#### Material provided

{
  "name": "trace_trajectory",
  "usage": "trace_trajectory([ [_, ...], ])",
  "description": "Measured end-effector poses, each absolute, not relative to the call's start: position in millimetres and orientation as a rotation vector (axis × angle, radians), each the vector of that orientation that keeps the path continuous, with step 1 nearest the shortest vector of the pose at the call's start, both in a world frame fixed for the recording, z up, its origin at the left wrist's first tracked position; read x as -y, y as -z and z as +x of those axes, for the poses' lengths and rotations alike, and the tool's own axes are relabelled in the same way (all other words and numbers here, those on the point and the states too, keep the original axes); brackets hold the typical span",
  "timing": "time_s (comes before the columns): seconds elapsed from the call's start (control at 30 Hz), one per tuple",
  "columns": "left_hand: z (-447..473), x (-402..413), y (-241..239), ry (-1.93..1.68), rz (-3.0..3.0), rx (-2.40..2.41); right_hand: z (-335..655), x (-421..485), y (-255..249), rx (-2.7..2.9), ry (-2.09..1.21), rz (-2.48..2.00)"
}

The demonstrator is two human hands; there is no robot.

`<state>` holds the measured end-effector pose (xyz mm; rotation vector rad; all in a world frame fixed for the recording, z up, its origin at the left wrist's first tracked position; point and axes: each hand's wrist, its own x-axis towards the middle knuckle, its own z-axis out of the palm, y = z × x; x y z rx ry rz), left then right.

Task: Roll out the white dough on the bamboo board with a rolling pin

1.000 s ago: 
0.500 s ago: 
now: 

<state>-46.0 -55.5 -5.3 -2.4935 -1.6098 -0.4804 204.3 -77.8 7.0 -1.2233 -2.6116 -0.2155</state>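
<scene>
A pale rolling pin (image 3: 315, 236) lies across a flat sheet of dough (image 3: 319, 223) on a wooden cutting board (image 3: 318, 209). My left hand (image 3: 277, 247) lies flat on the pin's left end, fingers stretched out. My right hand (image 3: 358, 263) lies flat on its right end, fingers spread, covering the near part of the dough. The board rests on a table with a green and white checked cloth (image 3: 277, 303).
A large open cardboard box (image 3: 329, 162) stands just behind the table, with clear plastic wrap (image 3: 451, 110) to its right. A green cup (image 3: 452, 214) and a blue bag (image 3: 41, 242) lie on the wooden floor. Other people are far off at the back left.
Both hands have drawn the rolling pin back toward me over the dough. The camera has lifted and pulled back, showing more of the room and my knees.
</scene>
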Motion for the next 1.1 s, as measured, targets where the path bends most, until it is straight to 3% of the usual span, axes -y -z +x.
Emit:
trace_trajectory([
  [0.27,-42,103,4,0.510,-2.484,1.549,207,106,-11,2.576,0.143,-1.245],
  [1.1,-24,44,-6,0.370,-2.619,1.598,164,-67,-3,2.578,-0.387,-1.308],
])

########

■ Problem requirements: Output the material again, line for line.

■ Task response:
{
  "name": "trace_trajectory",
  "usage": "trace_trajectory([ [_, ...], ])",
  "description": "Measured end-effector poses, each absolute, not relative to the call's start: position in millimetres and orientation as a rotation vector (axis × angle, radians), each the vector of that orientation that keeps the path continuous, with step 1 nearest the shortest vector of the pose at the call's start, both in a world frame fixed for the recording, z up, its origin at the left wrist's first tracked position; read x as -y, y as -z and z as +x of those axes, for the poses' lengths and rotations alike, and the tool's own axes are relabelled in the same way (all other words and numbers here, those on the point and the states too, keep the original axes); brackets hold the typical span",
  "timing": "time_s (comes before the columns): seconds elapsed from the call's start (control at 30 Hz), one per tuple",
  "columns": "left_hand: z (-447..473), x (-402..413), y (-241..239), ry (-1.93..1.68), rz (-3.0..3.0), rx (-2.40..2.41); right_hand: z (-335..655), x (-421..485), y (-255..249), rx (-2.7..2.9), ry (-2.09..1.21), rz (-2.48..2.00)"
}

The demonstrator is two human hands; there is no robot.

`<state>` holds the measured end-effector pose (xyz mm; rotation vector rad; all in a world frame fixed for the recording, z up, its origin at the left wrist's first tracked position; point and axes: each hand's wrist, its own x-axis towards the middle knuckle, its own z-axis out of the palm, y = z × x; x y z rx ry rz), left then right.

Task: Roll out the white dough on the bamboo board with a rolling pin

1.000 s ago: 
0.500 s ago: 
now: 

<state>-46.0 -55.5 -5.3 -2.4935 -1.6098 -0.4804 204.3 -77.8 7.0 -1.2233 -2.6116 -0.2155</state>
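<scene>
A pale rolling pin (image 3: 315, 236) lies across a flat sheet of dough (image 3: 319, 223) on a wooden cutting board (image 3: 318, 209). My left hand (image 3: 277, 247) lies flat on the pin's left end, fingers stretched out. My right hand (image 3: 358, 263) lies flat on its right end, fingers spread, covering the near part of the dough. The board rests on a table with a green and white checked cloth (image 3: 277, 303).
A large open cardboard box (image 3: 329, 162) stands just behind the table, with clear plastic wrap (image 3: 451, 110) to its right. A green cup (image 3: 452, 214) and a blue bag (image 3: 41, 242) lie on the wooden floor. Other people are far off at the back left.
Both hands have drawn the rolling pin back toward me over the dough. The camera has lifted and pulled back, showing more of the room and my knees.
</scene>
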Motion for the next 1.1 s, as measured, targets where the path bends most, until it is straight to 3% of the usual span, axes -y -z +x.
Emit:
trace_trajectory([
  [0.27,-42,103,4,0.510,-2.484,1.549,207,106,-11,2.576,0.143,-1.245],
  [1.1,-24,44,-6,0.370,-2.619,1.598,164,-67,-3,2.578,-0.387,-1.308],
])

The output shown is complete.